Transactions with Related Persons

We may not purchase property or securities from the Manager, MCMA, a director, or any affiliate, except as permitted by the 1940 Act and our Charter.  In no event will the cost of an asset exceed its current appraised value.  The Manager, MCMA, a director or any affiliate may not acquire assets from us, except as permitted by the 1940 Act and our Charter.  No loans may be made by us to the Manager, Advisers, a director or any affiliate, except as permitted by the 1940 Act and our Charter, or to a wholly owned subsidiary.  Similarly, we may not borrow money from the Manger, MCMA, a director, or any affiliate, except as permitted by the 1940 Act and our Charter.  Furthermore, we may not invest in joint ventures with the Manager, MCMA, a director, or any affiliate, except as permitted by the 1940 Act and our Charter.  There will be no other transactions between us and the Manager, MCMA, a director, or any affiliate, except as permitted by the 1940 Act and our Charter.  Further, affiliates meeting the definition of “Sponsor” under our Charter may only be reimbursed for expenses as provided in the 1940 Act and our Charter.
The 1940 Act extensively regulates conflicts of interests between BDCs, their directors, investment advisers and their affiliates.  For example, the 1940 Act and rules thereunder generally prohibit a BDC’s employees, officers, directors, investment adviser and their affiliates from (i) selling securities or property to the BDC, (ii) buying securities or property from the BDC, (iii) borrowing money or property from the BDC, or (iv) entering into joint transactions with the BDC or a company controlled by it.  The 1940 Act further prohibits a wider group of persons affiliated with a BDC from entering into such transactions with a BDC unless approved by the BDC’s stockholders.  To enable us to improve our offering position for certain tender offers, we will seek an exemptive order from the SEC permitting us to participate in joint tender offers with certain private funds managed by our Adviser.  Any such joint tender offers would provide that all offerors’ terms must be the same, and that other customary conditions addressing conflicts of interest be met.

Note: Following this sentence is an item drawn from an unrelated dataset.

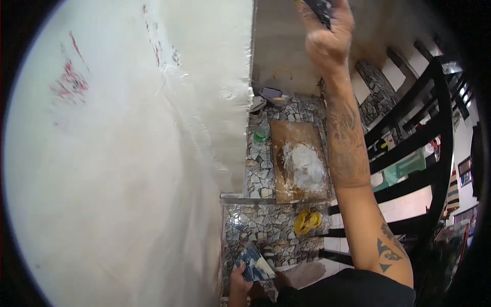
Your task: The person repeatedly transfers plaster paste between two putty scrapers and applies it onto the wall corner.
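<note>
My right arm stretches up to the top edge, where my right hand [330, 38] is closed around a dark tool [320, 10]. The tool's far part is cut off by the frame, so its full shape cannot be seen. Low in the view, my left hand [238, 279] grips the edge of a flat blue-grey plate [253, 263] smeared with white paste. On the left stands a pale plastered wall [128, 179] with red scuffs, ridges and uneven patches. Its vertical corner edge lies between my hands and the wall face.
Below, a brown board [280, 153] bearing white paste [307, 166] lies on a stone-patterned step. Nearby are a green-bottomed clear bottle [261, 134], a yellow plastic bag [307, 221] and a grey container [276, 97]. A black railing [409, 174] runs along the right.
</note>
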`<state>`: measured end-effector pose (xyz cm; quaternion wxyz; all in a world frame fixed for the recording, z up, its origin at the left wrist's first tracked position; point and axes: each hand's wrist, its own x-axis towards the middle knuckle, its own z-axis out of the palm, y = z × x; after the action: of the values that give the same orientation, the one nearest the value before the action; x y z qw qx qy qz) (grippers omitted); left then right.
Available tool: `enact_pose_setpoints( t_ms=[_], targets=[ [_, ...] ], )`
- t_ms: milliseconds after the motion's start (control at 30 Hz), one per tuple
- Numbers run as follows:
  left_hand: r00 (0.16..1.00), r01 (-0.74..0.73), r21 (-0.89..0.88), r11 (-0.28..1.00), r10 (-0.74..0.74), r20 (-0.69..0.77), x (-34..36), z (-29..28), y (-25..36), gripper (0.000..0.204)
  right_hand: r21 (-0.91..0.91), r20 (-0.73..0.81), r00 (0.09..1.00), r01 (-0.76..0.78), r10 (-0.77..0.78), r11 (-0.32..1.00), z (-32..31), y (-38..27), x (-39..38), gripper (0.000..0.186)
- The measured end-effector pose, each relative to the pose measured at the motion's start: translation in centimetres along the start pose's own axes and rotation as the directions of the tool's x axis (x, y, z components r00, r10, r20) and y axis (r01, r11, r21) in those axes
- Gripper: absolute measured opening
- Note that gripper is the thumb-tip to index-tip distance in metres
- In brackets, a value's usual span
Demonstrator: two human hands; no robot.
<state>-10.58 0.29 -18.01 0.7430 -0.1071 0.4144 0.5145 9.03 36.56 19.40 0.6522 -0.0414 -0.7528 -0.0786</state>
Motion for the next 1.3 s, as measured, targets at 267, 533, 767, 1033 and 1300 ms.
enact_pose_setpoints(
  t_ms=[267,533,767,1033,1300],
  targets=[
    [0.992,-0.055,0.185,0.981,0.075,-0.104,6.0,-4.8,-1.8,0.036,0.187,0.038,0.986,0.155,-0.165,0.97,4.3,1.4,-4.6,0.043],
    [0.988,-0.037,0.265,0.964,0.075,-0.136,10.0,-12.0,-3.3,0.047,-0.011,0.03,0.999,-0.015,0.015,1.0,5.8,-0.1,-11.8,0.057],
    [0.98,-0.003,0.282,0.959,0.059,-0.189,15.1,-16.0,-4.3,0.054,-0.084,0.15,0.988,-0.033,0.045,0.996,6.6,-0.5,-19.3,0.051],
    [0.974,0.015,0.33,0.944,0.061,-0.22,18.6,-20.9,-5.5,0.062,-0.085,-0.005,0.996,-0.087,0.087,0.993,8.8,-1.4,-26.5,0.049],
    [0.973,0.007,0.4,0.917,0.086,-0.216,20.5,-26.2,-7.1,0.071,-0.041,0.061,0.977,-0.202,0.204,0.979,9.3,-2.8,-32.8,0.047]
  ],
)
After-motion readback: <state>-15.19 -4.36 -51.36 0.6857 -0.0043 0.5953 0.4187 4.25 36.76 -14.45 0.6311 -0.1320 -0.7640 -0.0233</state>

In order to ensure that we do not engage in any transactions with any persons affiliated with us that are prohibited by the 1940 Act, we have implemented certain written policies and procedures whereby our executive officers screen each of our transactions for any possible affiliations between the proposed portfolio investment, us, companies controlled by us and our executive officers and directors. We will not enter into any agreements unless and until we are satisfied that doing so will not violate our Charter or raise concerns under the 1940 Act or, if such concerns exist, we have taken appropriate actions to seek board review and approval or exemptive relief for such transaction. Our Board reviews these procedures on an annual basis.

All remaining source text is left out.